Of great significance is the performance of Stephanie McPherson, who ran a season’s best of 50.16 seconds behind Novlene, and who in her own words is “getting faster and stronger” ('I'm getting faster and stronger' - McPherson targeting 49.10 by Ryan Jones Gleaner Staff Reporter May 6,013). It certainly wasn’t lost on me that Novlene was the only one of the Bronze winning 4x400 metres quartet from the 2012 Olympics that made the team for Moscow. Whilst there are more races left in the likes of Rosemarie Whyte, Shericka Williams and Christine Day, it also wasn’t lost on me that the average age of the final eight was/is 26.75 years old. We therefore have much work to do to maintain balance between youth and experience going into 2015/2016/2017. Novlene is thirty-one years old, and this win was as sweet for her as it was tough.
 
In June 2012 I wrote of Ristananna Tracey, “If she remains healthy and fit, with time and experience, she will be called upon to carry the torch in 2016”. I continue to believe this and I am delighted to see her steady progress.
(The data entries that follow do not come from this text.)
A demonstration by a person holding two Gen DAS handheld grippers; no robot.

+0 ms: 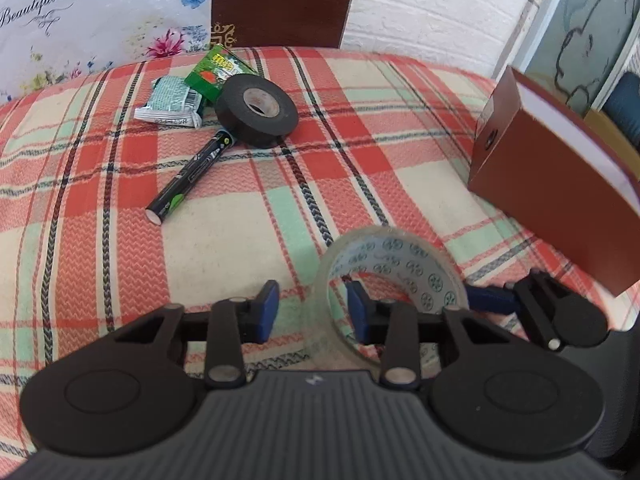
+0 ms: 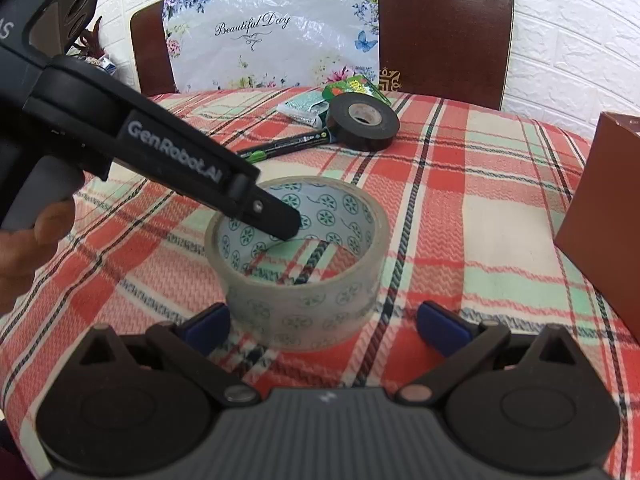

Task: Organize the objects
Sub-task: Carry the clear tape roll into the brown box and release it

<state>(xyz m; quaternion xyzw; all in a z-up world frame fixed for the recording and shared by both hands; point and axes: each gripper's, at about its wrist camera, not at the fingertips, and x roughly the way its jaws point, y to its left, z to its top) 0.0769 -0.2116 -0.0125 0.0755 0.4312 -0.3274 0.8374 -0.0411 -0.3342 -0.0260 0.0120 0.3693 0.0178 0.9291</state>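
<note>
A roll of clear tape [image 2: 298, 264] with a printed core lies flat on a plaid tablecloth [image 2: 480, 208]. The left gripper [image 1: 312, 304] straddles its wall — one blue pad [image 1: 357, 306] inside the ring, one outside — with its jaws parted. The right gripper [image 2: 324, 322] hovers just before the roll, jaws wide. Farther back lie a black marker [image 1: 188, 178], a black tape roll [image 1: 258, 110], a silver packet [image 1: 170, 102] and a green box [image 1: 218, 72]. A brown box [image 1: 560, 184] stands right.

Tape roll [image 2: 298, 264] near front; marker [image 2: 286, 146], second roll [image 2: 362, 120] behind.
</note>
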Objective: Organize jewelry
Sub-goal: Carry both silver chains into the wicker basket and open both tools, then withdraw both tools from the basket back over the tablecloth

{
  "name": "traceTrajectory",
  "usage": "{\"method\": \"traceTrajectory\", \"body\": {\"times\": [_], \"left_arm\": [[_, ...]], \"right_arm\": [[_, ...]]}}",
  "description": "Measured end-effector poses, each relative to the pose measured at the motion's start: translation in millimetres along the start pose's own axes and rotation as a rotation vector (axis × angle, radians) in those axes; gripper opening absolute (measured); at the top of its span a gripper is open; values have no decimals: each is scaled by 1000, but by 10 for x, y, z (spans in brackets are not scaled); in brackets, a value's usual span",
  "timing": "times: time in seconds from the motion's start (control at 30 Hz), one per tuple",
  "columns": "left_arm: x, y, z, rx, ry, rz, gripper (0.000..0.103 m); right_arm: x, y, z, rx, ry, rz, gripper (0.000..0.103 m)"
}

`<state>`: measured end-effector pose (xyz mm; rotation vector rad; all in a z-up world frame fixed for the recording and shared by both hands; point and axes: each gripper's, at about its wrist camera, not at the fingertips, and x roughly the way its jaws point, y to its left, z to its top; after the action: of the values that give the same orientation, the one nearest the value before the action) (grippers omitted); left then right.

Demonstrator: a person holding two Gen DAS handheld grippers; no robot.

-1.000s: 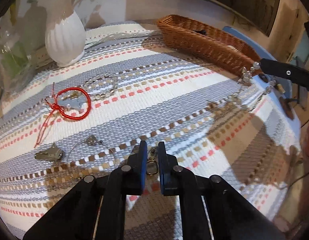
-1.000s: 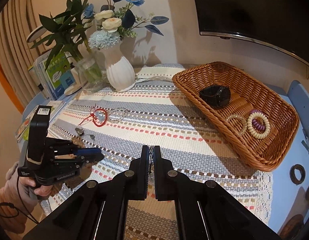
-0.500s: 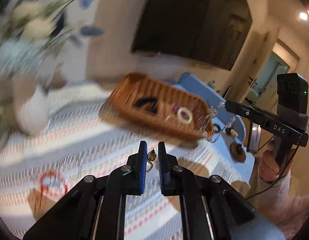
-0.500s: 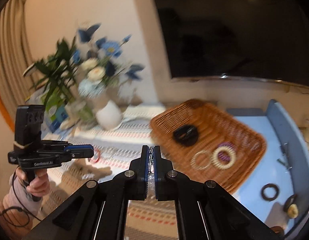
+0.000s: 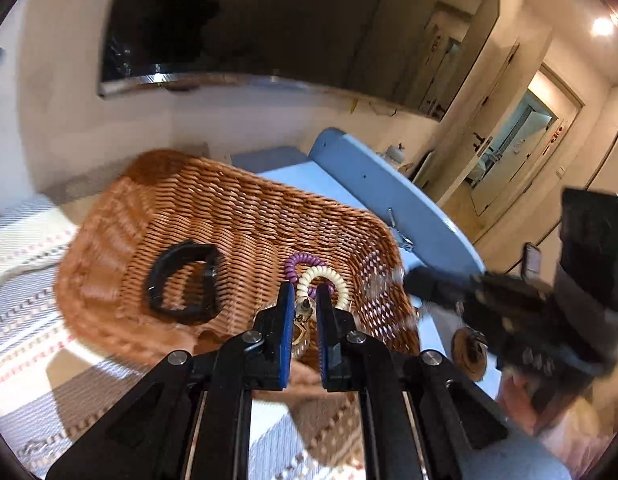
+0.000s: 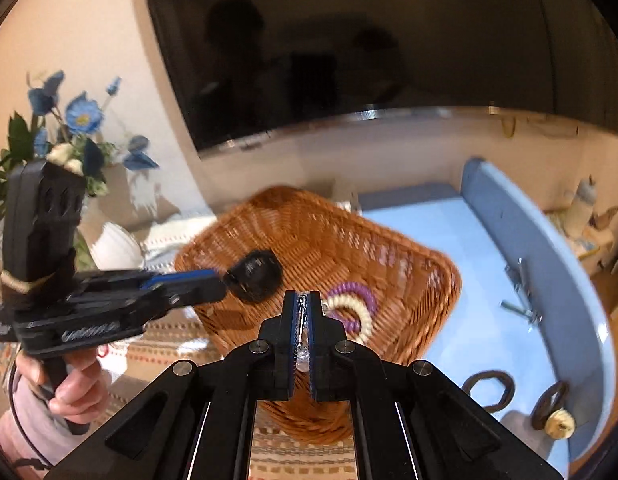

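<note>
Nothing readable from my feed. White lettering on side of left gripper (image 6: 213, 280) body too smeared to make out. Red marks on far door frame (image 5: 557, 134) too small to read.

brown woven basket (image 5: 237, 216), purple and cream coils (image 5: 321, 276), striped cloth (image 5: 25, 320).
</note>
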<state>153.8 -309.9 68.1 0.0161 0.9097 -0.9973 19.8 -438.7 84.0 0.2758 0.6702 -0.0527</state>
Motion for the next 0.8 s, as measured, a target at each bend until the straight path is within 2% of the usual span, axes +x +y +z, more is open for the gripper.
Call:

The top three 400 metres hurdles finalists all surpassed the IAAF ‘A’ standard of 55.40 seconds, with 4th, 5th and 6th places comfortably meeting the ‘B’ standard of 56.55 seconds. If you didn’t notice, Kaliese Spencer’s 51.65 seconds 6th place in the 400 metres was only 0.10 seconds below the ‘A’ standard, a very positive indicator for the 400 metres hurdles. Let me not fail to point out that the average age of the eight finalists plus Kaliese is 23 years old. Stay healthy and navigate injuries judiciously then watch the ride down the road.
 
I continue to bemoan the shallow pool of talent after 400 metres. I was among those cheering boisterously on my feet for Natoya Goule as she not just made the IAAF ‘A’ standard but a sub-2 minutes personal best at 1:59.93 in the 800 metres. Even more striking than the absence of the event’s standard bearer, Kenia Sinclair, is the fact that of the (only) three others in the race none made the IAAF ‘B’ standard.
 
I am not at this stage making any comparisons to any other country’s results, especially not the USA. My intent was to draw attention to the subtle changing of the guards in the ranks of our female athletes. We have work to do JAAA’s, in shoring up the bench for the short sprints. Beyond 400 metres we need to dump or get off the pot, it’s inconceivable to me that we cannot produce more than one or two middle distance runners per generation. In the last 20 years only two names have stood out at 800 metres, Kenia Sinclair and Inez Turner, now we hang our hopes on Natoya Goule.
 
With a few short weeks to go to the World Championships in Moscow, much work will take place away from the eyes of the very demanding local and global publics. Jamaica will be called upon to deliver both entertainment and results.
 
Heads high, Team Jamaica, we’ve got your backs.